_WHAT IS REQUIRED_: Pictures stay out; please output the remaining data exactly.

DATA EXTRACT below:

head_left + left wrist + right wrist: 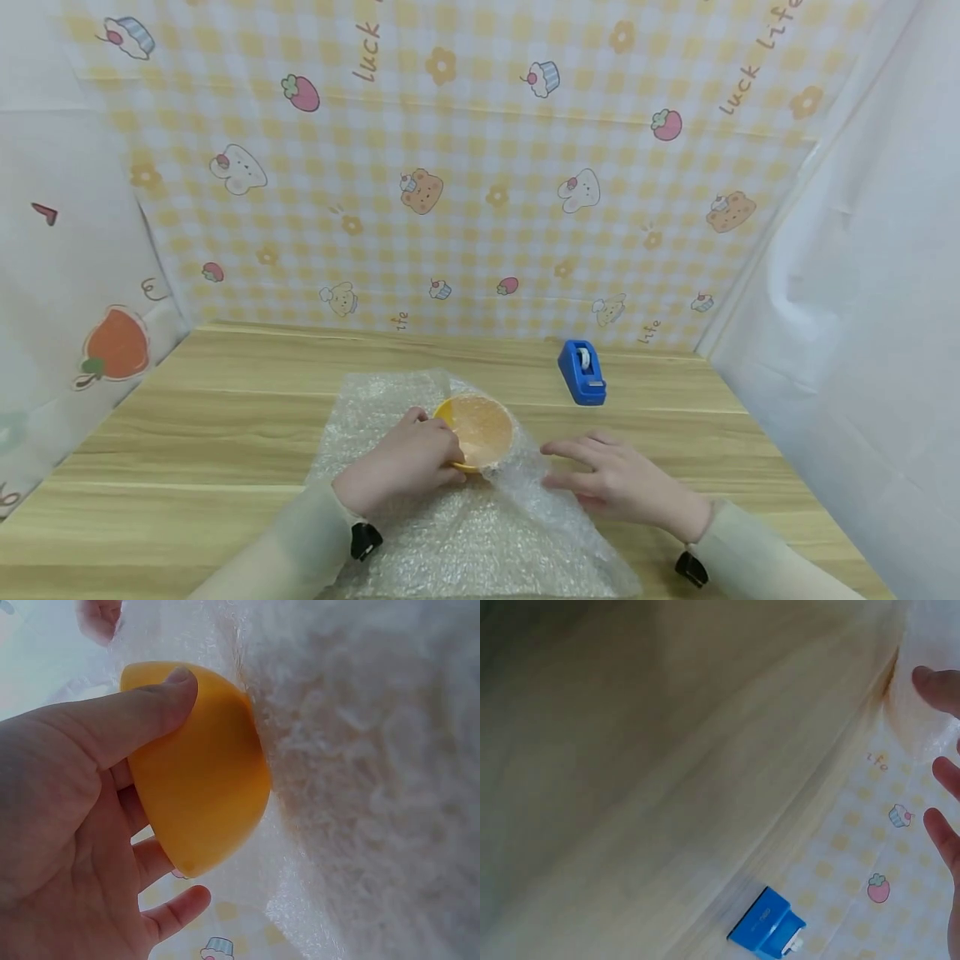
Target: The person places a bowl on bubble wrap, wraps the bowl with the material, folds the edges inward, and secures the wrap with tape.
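Note:
A yellow bowl point(210, 772) stands on a sheet of bubble wrap point(450, 542). Its right side and most of its mouth look pale through a flap of the wrap; the left rim is bare. My left hand point(408, 462) grips that rim, thumb on the outer wall and fingers reaching inside, as the left wrist view shows. Just right of the wrapped side, my right hand point(618, 483) hovers with fingers apart and nothing held. Whether its fingertips touch the wrap I cannot tell. In the right wrist view only its fingers point(949, 776) show at the right edge.
A blue tape dispenser point(583, 375) with a roll in it stands behind the right hand, near the back of the wooden table point(187, 450). A yellow checked cloth point(480, 242) hangs behind the table, with white cloth at both sides.

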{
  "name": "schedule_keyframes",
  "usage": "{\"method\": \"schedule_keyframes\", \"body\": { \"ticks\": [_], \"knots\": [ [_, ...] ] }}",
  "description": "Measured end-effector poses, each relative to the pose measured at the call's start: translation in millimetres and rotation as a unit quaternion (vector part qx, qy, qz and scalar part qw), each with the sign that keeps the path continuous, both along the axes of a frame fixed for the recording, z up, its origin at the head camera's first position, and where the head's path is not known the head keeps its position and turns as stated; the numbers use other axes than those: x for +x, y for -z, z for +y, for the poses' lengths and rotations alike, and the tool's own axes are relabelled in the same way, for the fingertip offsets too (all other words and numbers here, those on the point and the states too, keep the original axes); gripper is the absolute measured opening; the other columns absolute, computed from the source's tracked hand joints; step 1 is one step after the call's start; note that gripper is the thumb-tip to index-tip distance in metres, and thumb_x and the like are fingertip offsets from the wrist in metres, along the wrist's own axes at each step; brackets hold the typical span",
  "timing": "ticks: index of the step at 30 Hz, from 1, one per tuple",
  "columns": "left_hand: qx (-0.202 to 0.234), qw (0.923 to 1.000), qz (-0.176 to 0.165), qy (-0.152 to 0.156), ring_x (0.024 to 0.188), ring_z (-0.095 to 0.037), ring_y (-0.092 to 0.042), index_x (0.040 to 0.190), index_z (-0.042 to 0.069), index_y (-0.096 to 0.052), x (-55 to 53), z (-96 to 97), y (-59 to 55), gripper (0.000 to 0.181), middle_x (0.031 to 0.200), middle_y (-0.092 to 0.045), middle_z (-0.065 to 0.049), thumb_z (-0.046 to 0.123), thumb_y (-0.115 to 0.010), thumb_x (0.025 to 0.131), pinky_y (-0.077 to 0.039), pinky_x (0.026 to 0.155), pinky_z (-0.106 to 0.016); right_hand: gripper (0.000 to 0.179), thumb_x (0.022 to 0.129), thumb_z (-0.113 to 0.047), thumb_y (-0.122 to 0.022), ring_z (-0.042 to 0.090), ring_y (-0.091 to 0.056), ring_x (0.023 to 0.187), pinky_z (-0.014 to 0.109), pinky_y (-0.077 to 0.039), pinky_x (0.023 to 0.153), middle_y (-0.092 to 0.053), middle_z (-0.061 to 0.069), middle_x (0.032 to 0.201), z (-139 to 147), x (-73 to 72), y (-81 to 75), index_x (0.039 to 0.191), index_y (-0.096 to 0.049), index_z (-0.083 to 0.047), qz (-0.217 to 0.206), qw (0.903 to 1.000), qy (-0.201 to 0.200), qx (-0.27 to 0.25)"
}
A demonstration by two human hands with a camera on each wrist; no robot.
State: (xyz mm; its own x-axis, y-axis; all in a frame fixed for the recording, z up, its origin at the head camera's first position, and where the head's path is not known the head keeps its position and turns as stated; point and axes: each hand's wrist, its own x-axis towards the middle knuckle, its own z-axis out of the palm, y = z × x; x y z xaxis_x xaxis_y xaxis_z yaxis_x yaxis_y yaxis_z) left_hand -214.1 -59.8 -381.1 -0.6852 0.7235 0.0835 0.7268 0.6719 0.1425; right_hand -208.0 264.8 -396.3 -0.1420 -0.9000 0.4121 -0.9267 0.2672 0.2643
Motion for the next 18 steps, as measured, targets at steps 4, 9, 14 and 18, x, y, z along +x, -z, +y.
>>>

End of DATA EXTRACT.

_THE ANSWER_:
head_left + left wrist + right wrist: 
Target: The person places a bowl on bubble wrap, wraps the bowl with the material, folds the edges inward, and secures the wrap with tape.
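Note:
A yellow bowl point(210, 772) stands on a sheet of bubble wrap point(450, 542). Its right side and most of its mouth look pale through a flap of the wrap; the left rim is bare. My left hand point(408, 462) grips that rim, thumb on the outer wall and fingers reaching inside, as the left wrist view shows. Just right of the wrapped side, my right hand point(618, 483) hovers with fingers apart and nothing held. Whether its fingertips touch the wrap I cannot tell. In the right wrist view only its fingers point(949, 776) show at the right edge.
A blue tape dispenser point(583, 375) with a roll in it stands behind the right hand, near the back of the wooden table point(187, 450). A yellow checked cloth point(480, 242) hangs behind the table, with white cloth at both sides.
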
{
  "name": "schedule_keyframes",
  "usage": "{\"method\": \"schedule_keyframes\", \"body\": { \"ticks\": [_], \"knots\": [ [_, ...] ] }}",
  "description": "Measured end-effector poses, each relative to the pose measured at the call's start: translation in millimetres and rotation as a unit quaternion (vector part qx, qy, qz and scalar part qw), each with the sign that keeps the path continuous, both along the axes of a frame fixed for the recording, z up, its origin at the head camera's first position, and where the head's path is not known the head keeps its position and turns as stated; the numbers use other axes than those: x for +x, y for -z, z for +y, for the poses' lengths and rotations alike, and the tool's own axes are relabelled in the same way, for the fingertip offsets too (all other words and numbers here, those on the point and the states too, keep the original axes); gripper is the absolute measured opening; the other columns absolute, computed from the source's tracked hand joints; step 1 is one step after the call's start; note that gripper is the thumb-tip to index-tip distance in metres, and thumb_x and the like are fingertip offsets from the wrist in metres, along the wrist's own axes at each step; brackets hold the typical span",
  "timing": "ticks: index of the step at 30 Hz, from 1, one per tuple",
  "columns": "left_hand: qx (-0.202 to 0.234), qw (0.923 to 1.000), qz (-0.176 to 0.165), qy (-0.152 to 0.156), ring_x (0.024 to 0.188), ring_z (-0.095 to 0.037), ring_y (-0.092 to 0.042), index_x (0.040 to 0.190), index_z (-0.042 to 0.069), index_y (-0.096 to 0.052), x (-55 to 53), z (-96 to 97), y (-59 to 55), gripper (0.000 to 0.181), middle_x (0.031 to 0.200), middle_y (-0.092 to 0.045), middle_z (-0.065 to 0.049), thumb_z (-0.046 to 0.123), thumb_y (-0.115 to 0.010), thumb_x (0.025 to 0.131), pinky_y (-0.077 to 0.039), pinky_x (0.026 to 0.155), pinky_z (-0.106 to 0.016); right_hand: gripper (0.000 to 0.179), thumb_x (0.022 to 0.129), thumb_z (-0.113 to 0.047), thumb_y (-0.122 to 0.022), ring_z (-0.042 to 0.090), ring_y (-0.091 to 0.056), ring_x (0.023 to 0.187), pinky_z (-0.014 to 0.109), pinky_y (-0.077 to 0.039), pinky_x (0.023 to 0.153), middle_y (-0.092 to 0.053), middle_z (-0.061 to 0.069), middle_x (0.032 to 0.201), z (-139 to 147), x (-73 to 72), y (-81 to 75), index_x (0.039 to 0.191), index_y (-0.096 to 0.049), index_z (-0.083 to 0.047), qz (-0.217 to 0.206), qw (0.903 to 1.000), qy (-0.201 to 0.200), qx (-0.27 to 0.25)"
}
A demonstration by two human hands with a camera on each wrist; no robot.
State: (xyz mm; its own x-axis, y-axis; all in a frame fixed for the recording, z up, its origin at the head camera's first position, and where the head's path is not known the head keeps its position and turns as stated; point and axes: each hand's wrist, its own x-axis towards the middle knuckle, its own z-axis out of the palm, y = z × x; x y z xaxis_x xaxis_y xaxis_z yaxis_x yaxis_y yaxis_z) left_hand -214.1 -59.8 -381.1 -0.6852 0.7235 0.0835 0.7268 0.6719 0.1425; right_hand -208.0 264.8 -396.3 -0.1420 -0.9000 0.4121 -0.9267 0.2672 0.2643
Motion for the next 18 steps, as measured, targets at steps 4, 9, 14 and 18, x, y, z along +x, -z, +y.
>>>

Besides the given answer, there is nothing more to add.